# ACTION ITEM
Give back the listing in full and exactly, leaving out the images.

# DATA PROVIDED
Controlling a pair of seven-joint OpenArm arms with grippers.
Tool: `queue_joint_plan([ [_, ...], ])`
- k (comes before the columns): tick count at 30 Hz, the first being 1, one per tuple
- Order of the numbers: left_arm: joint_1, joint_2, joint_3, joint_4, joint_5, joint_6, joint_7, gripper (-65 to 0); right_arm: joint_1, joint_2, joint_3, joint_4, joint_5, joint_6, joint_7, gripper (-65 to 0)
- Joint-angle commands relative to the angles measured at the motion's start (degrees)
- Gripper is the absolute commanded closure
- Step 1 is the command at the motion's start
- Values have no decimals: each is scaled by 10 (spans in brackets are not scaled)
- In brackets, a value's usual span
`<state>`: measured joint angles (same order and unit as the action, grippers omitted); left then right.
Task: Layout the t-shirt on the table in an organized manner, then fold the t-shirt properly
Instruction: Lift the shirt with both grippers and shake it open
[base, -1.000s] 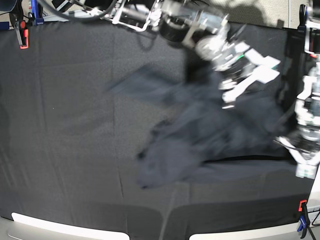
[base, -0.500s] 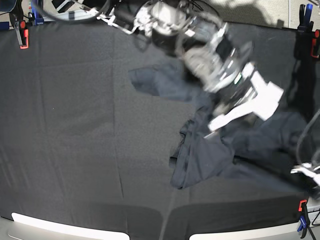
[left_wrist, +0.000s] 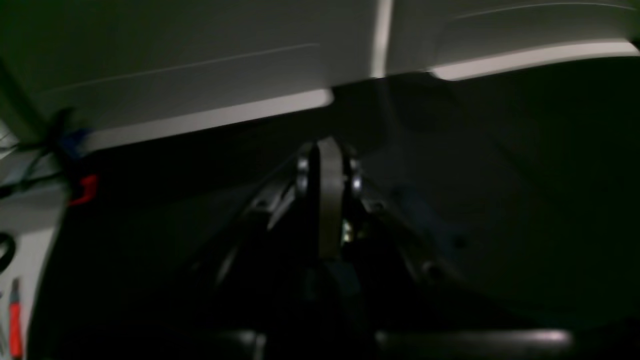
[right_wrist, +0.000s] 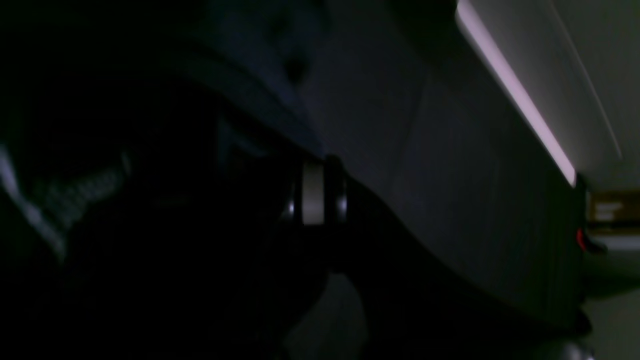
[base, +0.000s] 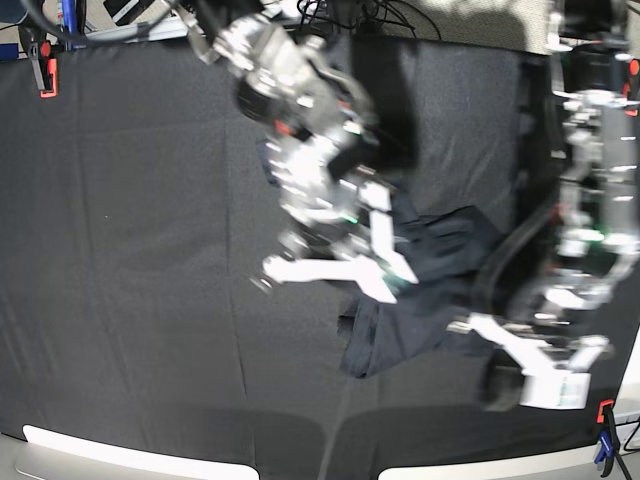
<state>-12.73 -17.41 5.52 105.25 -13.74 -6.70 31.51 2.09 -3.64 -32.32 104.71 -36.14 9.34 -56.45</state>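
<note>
1. Where the base view looks down, the table (base: 130, 250) is a wide flat surface under matte black cloth, with a pale rim along the near edge, a red clamp (base: 45, 78) at the far left corner and a red and blue clamp (base: 606, 432) at the near right corner.
2. Behind the far edge, cables and a grey wall are visible.
3. The t-shirt (base: 420, 300) lies crumpled on the right half of the table, dark navy with a slight sheen, in soft folds; one part hangs up toward the right gripper (base: 385, 275).
4. Both arms are metallic with white finger pieces, blurred in the base view. The left gripper (base: 530, 375) is low near the right near corner.
5. The left wrist view shows what the base view does not: the left gripper (left_wrist: 327, 165) has its fingers pressed together, with dark cloth hanging around them; whether the cloth is pinched between them, I cannot tell.
6. The right wrist view shows the right gripper (right_wrist: 315, 192) also closed tight, with bluish fabric of the t-shirt (right_wrist: 260, 100) draped just beside it; a real grip is too dark to judge.
7. Both wrist views show the pale table rim (left_wrist: 210, 117) that stays thin in the base view.
</note>
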Motion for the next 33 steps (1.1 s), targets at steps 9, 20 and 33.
queue_joint_plan([
  [9, -75, 102, 113, -134, 34, 0, -53, 0, -39, 80, 146, 53, 0, -3, 19, 0],
  [20, -188, 242, 187, -379, 35, -2, -98, 0, -52, 150, 338, 53, 122, 0, 37, 0],
  [33, -249, 259, 212, -436, 12, -49, -116, -151, -61, 152, 438, 51, 166, 16, 45, -131],
])
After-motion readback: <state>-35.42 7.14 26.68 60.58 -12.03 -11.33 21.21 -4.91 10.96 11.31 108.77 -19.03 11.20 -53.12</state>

# PROBLEM SOLUTION
Controlling a pair of seven-joint OpenArm arms with grippers.
Tool: `queue_joint_plan([ [_, ...], ])`
- k (comes before the columns): tick count at 30 Hz, the first being 1, one per tuple
- Order of the numbers: left_arm: joint_1, joint_2, joint_3, joint_4, joint_5, joint_6, joint_7, gripper (-65 to 0); right_arm: joint_1, joint_2, joint_3, joint_4, joint_5, joint_6, joint_7, gripper (-65 to 0)
- Joint-angle commands relative to the angles measured at the motion's start (degrees)
- Gripper is the absolute commanded closure
- Step 1 is the command at the motion's start
- Values have no decimals: each is scaled by 10 (spans in brackets are not scaled)
- In brackets, a value's usual span
`<state>`: measured joint angles (same order and unit as the action, grippers omitted); left then right.
Task: Layout the t-shirt on the table in an organized manner, then fold the t-shirt properly
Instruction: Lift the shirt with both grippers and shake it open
[base, -1.000s] 
[base, -0.500s] 
[left_wrist, +0.000s] 
[right_wrist, +0.000s] 
[base, +0.000s] 
<state>-12.73 -17.41 5.52 105.25 -13.74 -6.70 31.51 2.09 -3.64 -32.32 104.71 -36.14 9.34 -56.45</state>
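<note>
1. Where the base view looks down, the table (base: 130, 250) is a wide flat surface under matte black cloth, with a pale rim along the near edge, a red clamp (base: 45, 78) at the far left corner and a red and blue clamp (base: 606, 432) at the near right corner.
2. Behind the far edge, cables and a grey wall are visible.
3. The t-shirt (base: 420, 300) lies crumpled on the right half of the table, dark navy with a slight sheen, in soft folds; one part hangs up toward the right gripper (base: 385, 275).
4. Both arms are metallic with white finger pieces, blurred in the base view. The left gripper (base: 530, 375) is low near the right near corner.
5. The left wrist view shows what the base view does not: the left gripper (left_wrist: 327, 165) has its fingers pressed together, with dark cloth hanging around them; whether the cloth is pinched between them, I cannot tell.
6. The right wrist view shows the right gripper (right_wrist: 315, 192) also closed tight, with bluish fabric of the t-shirt (right_wrist: 260, 100) draped just beside it; a real grip is too dark to judge.
7. Both wrist views show the pale table rim (left_wrist: 210, 117) that stays thin in the base view.
</note>
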Motion for the next 33 steps (1.1 s), targets at steps 9, 20 and 33.
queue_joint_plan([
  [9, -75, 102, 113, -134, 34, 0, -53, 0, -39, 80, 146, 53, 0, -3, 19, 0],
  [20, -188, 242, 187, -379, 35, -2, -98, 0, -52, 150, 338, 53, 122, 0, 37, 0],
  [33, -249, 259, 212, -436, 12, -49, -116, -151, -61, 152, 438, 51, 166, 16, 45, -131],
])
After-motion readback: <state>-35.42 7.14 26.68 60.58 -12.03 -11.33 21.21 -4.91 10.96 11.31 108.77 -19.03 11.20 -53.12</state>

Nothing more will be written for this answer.